## [Prompt]
Would you set down the data that follows, word for word, without any pictures?

## [Given information]
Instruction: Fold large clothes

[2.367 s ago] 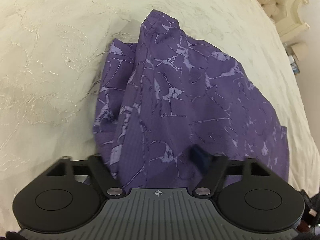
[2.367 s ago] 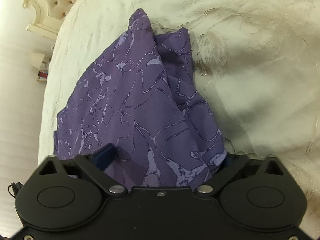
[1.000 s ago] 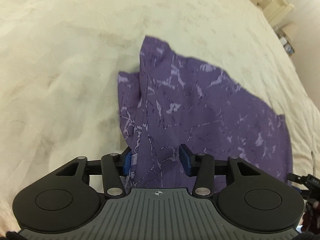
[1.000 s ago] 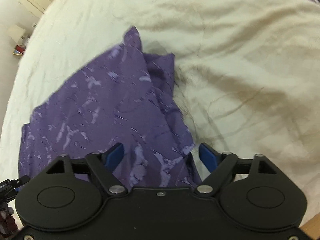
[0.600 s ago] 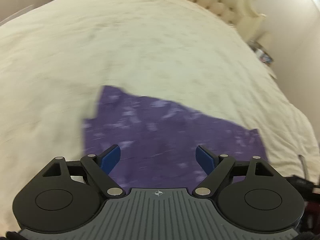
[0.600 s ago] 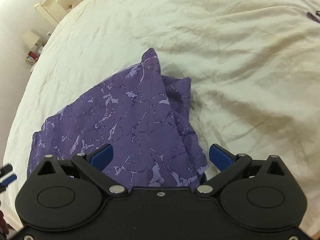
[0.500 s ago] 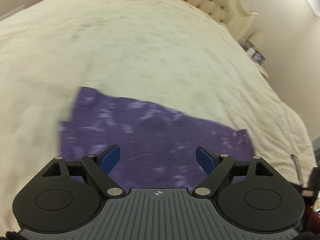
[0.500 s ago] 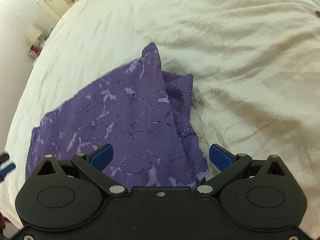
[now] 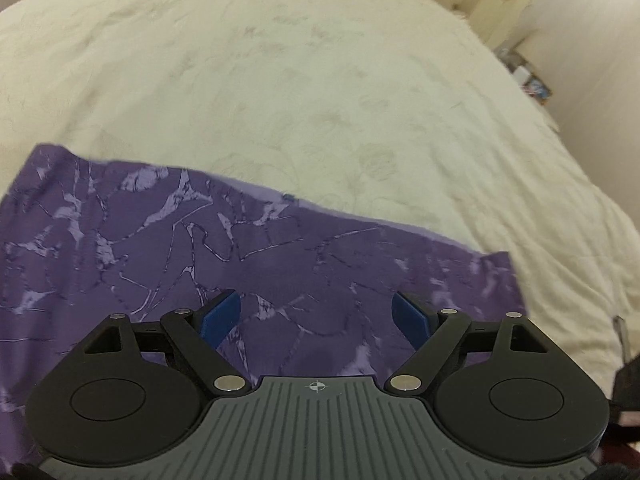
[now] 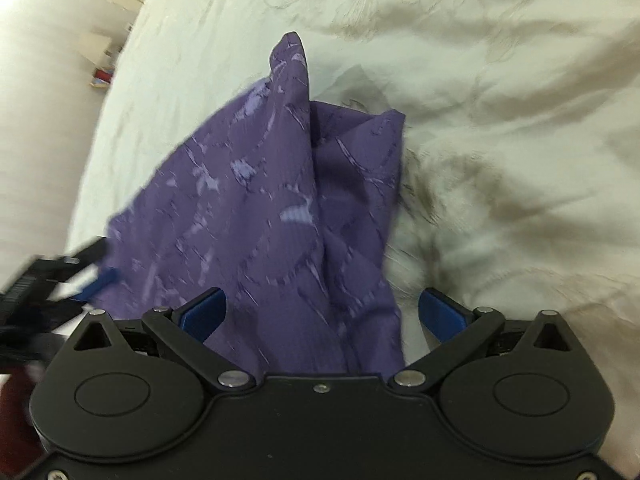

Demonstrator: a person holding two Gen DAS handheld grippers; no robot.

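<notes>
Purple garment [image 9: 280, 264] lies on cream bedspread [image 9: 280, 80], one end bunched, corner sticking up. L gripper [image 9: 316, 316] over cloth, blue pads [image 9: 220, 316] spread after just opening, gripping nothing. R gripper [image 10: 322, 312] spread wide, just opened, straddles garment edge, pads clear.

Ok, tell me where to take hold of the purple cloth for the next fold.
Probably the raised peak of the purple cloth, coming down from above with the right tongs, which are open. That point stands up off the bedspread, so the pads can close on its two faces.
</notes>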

## [Written response]
Instruction: Fold large clothes

[2.367 s ago] 
[2.367 s ago] 
[1.000 s ago] 
[1.000 s ago] 
[0.600 s ago] 
[0.600 s ago] 
[0.500 s ago] 
[0.500 s ago] 
[now] 
[now] 

Demonstrator: a person holding two Gen DAS handheld grippers; no robot.

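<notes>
Purple garment [image 9: 280, 264] lies on cream bedspread [image 9: 280, 80], one end bunched, corner sticking up. L gripper [image 9: 316, 316] over cloth, blue pads [image 9: 220, 316] spread after just opening, gripping nothing. R gripper [image 10: 322, 312] spread wide, just opened, straddles garment edge, pads clear.

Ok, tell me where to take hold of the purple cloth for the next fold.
Probably the raised peak of the purple cloth, coming down from above with the right tongs, which are open. That point stands up off the bedspread, so the pads can close on its two faces.
</notes>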

With this, the answer is finished.